Alaiasa, 20, is tall, dark-haired, resolutely composed - and well into the third trimester of her pregnancy. A law student, she deferred her studies and returned to the Gold Coast to live with her family while she awaits the birth of a child who will grow up without its father.

"When I packed up the house, I searched everywhere for a note somewhere," she says. "But at the same time, I know Mosese, and I know he's not going to spell out his emotions. Even though I was looking, I didn't expect to find anything." She pauses. "It's just frustrating, having a big question mark."

What drove Mosese Fotuaika to end his life? A successful young footballer injures himself in the gym then goes home and commits suicide: it doesn't make sense to the people who loved him.

Jo Hallett is deputy principal of Keebra Park State High School on the Gold Coast, which has a league programme and a close relationship with Wests Tigers.

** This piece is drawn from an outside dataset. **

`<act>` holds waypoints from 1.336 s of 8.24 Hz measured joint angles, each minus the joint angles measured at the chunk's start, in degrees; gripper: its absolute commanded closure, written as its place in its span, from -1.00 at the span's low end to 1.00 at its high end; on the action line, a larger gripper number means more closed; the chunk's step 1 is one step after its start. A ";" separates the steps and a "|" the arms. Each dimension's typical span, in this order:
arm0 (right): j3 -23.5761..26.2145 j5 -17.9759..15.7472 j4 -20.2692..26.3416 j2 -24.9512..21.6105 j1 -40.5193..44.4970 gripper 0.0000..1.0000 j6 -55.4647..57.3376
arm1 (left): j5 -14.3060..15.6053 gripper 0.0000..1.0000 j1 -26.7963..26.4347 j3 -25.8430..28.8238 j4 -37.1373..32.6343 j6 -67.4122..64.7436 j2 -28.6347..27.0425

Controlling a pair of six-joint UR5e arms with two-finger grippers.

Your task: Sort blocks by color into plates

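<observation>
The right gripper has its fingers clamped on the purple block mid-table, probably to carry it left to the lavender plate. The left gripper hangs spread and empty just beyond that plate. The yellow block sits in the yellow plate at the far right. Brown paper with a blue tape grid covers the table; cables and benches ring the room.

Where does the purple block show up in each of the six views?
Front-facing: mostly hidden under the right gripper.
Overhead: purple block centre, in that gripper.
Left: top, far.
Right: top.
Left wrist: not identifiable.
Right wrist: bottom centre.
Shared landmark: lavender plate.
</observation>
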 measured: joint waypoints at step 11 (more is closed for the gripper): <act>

"The most beautiful boy," Hallett says of Fotuaika. When he moved to Sydney to join Wests Tigers, she remained in close touch with him and had booked to fly down for his 21st birthday in late March. The visit was to be a surprise. As a gift, she had compiled an album of photos and newspaper clippings about his sporting triumphs.

"This boy was like my second son," she says. "And I never thought he would do that."

Since then, Hallett replayed conversations in her head. Like Alaiasa, she has been searching for clues - and a motive. What she has come to realise is that Fotuaika, who stood 181cm tall and weighed 104kg, was much more fragile than he appeared.

"Mosese was a very intense person," she says. And "he had plenty of things he kept to himself".

Murdoch-Masila, who considered himself Fotuaika's best mate, has been left wondering how well he really knew him. "He never told me his feelings," Murdoch-Masila says. "I think it was how he was brought up. A lot of Islanders are like that - they don't want to be seen as a weak person, or soft."

They certainly don't look soft on the field. Speakers of Pacific Island languages accounted for less than 0.3 per cent of the Australian population in the 2011 census, yet in the same year almost 30 per cent of contracted NRL players were of Islander heritage.

"They've got the physique," says Peter Horton, a senior lecturer in human movement studies at Townsville's James Cook University. In short, "they're bloody good at it".

Fotuaika was born and grew up in Gisborne where his parents settled from Tonga. One of 10 children, he started off playing rugby but switched codes after a visit by a persuasive league scout. At the family's modest Brisbane home, his mother, Lisa, says the decision to move to Australia in 2007 was made partly so that the then-15-year-old Mosese, her oldest boy, would have a better chance of pursuing a career in sport. "Mosese was always quiet," she says. But he was also ambitious, and hard-working. "He was always a guy who wanted to be the best at what he was doing."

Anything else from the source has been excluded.